Back at Savannah, the bouldering club had a standard order of four dishes (plus Injera, of course): red lentils, foul (made from broad beans), something yellow I forgot the name of and “vegetable alicha”. The first three are quite filling curries, the last one is a nice side dish of somewhat sour, soft veggies. This inspired me to try out sauerkraut as an addition, and wow, that is an amazing combination! If you don’t like sauerkraut, maybe a bit of sour from a gherkin or other pickle would be nice. Either way, you could add other veggies (e.g. some stir fried spinach). Last time, my plate ended up looking like this:

Improvised pancake with red lentils, sauerkraut, spinach, and pickled red cabbage.

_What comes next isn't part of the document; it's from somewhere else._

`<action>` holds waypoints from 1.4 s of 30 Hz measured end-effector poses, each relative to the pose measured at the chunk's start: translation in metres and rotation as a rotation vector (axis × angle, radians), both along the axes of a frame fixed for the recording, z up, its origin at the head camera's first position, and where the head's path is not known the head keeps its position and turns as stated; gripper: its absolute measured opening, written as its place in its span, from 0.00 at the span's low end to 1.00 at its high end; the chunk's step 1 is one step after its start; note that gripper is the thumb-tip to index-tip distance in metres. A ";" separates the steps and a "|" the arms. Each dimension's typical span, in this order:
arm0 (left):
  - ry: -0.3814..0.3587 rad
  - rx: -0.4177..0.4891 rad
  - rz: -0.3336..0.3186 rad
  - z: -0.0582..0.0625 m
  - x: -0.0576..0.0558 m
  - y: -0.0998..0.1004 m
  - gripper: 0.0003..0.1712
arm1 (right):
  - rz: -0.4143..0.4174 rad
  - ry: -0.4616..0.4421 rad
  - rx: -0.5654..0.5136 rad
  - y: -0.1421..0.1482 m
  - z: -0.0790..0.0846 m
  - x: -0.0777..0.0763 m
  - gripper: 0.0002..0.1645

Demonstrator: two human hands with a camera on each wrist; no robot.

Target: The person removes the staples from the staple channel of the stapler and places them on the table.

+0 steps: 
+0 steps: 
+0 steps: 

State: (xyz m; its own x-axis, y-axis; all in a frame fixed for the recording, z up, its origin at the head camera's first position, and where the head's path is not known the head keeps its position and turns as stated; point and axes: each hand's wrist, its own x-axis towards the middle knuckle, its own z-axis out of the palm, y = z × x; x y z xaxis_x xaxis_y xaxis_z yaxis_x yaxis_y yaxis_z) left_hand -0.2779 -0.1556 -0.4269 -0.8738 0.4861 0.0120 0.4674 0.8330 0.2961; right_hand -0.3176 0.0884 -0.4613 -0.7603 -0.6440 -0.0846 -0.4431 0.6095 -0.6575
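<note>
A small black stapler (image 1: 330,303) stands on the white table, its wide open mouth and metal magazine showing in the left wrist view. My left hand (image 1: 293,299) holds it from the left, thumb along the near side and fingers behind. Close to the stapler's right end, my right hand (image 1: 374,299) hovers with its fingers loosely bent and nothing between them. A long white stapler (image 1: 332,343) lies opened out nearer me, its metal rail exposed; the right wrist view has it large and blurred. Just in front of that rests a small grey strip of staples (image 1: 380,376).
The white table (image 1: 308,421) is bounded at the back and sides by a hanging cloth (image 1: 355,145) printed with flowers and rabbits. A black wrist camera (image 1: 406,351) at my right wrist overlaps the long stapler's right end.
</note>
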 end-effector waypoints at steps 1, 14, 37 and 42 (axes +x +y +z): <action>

But, any plate with red lentils is a good plate! Here are some from my colleagues…

Red lentils made by my lovely colleagues, with varying degrees of patience and creativity :p


[*] Red lentil recipe adapted from here, and Berbere from here.
[1] tsp = teaspoon, but in this recipe, an actual small spoon and not a (US) teaspoon measure, because I think that would be too much. Don’t make too big of a heap on your teaspoon.
[2] The reason this is optional is because it’s in the recipe for the spice mix I’ve used, but I have never bothered to buy fenugreek myself. Try it out! To be frank, I think you can leave out pretty much any (but not all) spices, except for the paprika.
[3] Traditionally, the recipe uses niter kibbeh, clarified butter infused with herbs and spices. Adding a knob of flora instead is the cop-out “I don’t have time for this” method, which is presumably what you’ve come here for.
[4] I would err on the side of less water, since you can always add a bit more while cooking, but it’s difficult to get excess water out.
[5] The cooking time varies for the type of lentil (longer for whole, shorter for split) and whether you soaked them or not, and how long (more soaking is less cooking).
[6] You kind of have to be a home sourdough baker to have this.